**Your assignment:** A verbatim copy is needed of the lines below from the one containing "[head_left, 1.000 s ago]" up to and including the one containing "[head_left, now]", excluding pictures.

**Information shown:**

^^^^

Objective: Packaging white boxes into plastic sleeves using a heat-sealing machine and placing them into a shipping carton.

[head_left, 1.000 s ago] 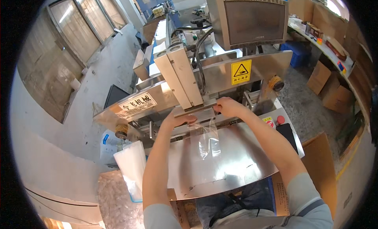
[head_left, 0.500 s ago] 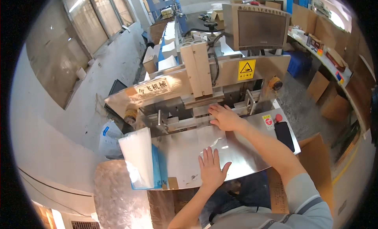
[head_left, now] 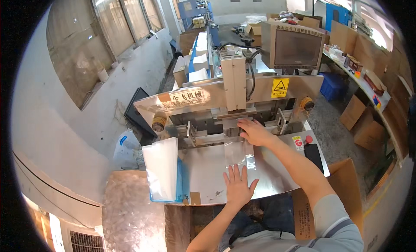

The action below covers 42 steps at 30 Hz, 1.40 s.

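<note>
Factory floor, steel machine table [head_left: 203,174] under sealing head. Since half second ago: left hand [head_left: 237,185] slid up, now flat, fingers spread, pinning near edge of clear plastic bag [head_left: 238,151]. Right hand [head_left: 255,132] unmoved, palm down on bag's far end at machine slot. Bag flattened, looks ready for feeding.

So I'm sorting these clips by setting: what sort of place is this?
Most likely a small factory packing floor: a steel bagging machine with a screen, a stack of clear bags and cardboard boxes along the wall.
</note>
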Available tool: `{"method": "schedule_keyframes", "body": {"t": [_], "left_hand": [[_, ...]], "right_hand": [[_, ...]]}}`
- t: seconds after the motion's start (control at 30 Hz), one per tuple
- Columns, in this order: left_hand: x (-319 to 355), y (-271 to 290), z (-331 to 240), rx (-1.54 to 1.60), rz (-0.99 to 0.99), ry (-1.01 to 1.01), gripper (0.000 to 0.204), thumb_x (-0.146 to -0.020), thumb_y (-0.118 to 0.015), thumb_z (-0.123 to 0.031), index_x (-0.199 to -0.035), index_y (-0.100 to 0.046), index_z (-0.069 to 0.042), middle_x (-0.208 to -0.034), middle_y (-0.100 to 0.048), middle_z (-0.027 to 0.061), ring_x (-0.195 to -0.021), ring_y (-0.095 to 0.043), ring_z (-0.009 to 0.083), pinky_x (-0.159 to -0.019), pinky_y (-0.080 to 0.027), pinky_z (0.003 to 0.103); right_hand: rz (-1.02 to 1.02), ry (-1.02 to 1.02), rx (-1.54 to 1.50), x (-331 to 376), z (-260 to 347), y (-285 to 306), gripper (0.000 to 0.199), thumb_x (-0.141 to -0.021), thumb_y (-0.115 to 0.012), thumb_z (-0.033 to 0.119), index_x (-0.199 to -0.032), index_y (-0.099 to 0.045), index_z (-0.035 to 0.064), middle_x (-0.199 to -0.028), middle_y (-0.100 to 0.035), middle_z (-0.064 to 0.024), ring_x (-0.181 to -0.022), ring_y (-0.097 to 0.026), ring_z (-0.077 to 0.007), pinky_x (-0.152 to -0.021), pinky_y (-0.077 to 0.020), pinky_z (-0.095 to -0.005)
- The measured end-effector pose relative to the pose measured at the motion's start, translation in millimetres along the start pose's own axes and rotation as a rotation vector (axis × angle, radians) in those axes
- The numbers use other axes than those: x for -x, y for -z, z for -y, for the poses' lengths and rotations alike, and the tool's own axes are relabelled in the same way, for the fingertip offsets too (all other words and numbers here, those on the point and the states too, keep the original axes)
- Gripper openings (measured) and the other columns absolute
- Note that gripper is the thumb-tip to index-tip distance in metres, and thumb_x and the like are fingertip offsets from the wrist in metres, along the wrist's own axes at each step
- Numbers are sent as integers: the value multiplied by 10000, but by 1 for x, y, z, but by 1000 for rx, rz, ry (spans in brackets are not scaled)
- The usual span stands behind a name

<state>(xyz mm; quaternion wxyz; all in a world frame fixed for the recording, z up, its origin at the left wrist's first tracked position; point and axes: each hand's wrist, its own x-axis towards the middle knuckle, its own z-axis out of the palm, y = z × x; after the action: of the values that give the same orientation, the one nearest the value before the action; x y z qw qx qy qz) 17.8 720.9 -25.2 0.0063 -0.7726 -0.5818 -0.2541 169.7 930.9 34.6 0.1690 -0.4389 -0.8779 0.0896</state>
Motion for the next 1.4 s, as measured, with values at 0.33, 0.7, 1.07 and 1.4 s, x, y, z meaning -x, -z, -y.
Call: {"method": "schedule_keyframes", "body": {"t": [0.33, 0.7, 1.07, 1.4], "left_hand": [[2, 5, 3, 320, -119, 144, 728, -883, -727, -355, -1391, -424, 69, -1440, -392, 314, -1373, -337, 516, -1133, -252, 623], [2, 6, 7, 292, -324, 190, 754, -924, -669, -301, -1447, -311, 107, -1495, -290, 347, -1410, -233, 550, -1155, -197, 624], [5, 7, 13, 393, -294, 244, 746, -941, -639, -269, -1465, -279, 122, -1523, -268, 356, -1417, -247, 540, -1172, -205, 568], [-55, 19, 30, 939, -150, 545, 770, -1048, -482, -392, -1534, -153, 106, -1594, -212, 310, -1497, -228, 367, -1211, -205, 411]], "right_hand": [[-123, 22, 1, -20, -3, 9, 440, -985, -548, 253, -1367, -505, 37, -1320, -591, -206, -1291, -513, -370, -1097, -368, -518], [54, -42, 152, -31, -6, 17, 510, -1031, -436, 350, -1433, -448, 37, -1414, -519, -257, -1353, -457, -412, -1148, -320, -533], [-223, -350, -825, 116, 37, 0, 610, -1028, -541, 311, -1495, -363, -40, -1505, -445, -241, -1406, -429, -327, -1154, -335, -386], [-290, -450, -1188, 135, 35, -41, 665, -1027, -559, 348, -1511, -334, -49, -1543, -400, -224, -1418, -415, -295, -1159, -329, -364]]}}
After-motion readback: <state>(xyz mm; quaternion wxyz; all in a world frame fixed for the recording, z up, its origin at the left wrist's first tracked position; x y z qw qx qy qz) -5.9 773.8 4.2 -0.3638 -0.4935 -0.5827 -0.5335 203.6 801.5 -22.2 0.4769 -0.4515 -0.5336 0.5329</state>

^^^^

**Output:**
[head_left, 1.000 s ago] 
[head_left, 0.500 s ago] 
[head_left, now] 

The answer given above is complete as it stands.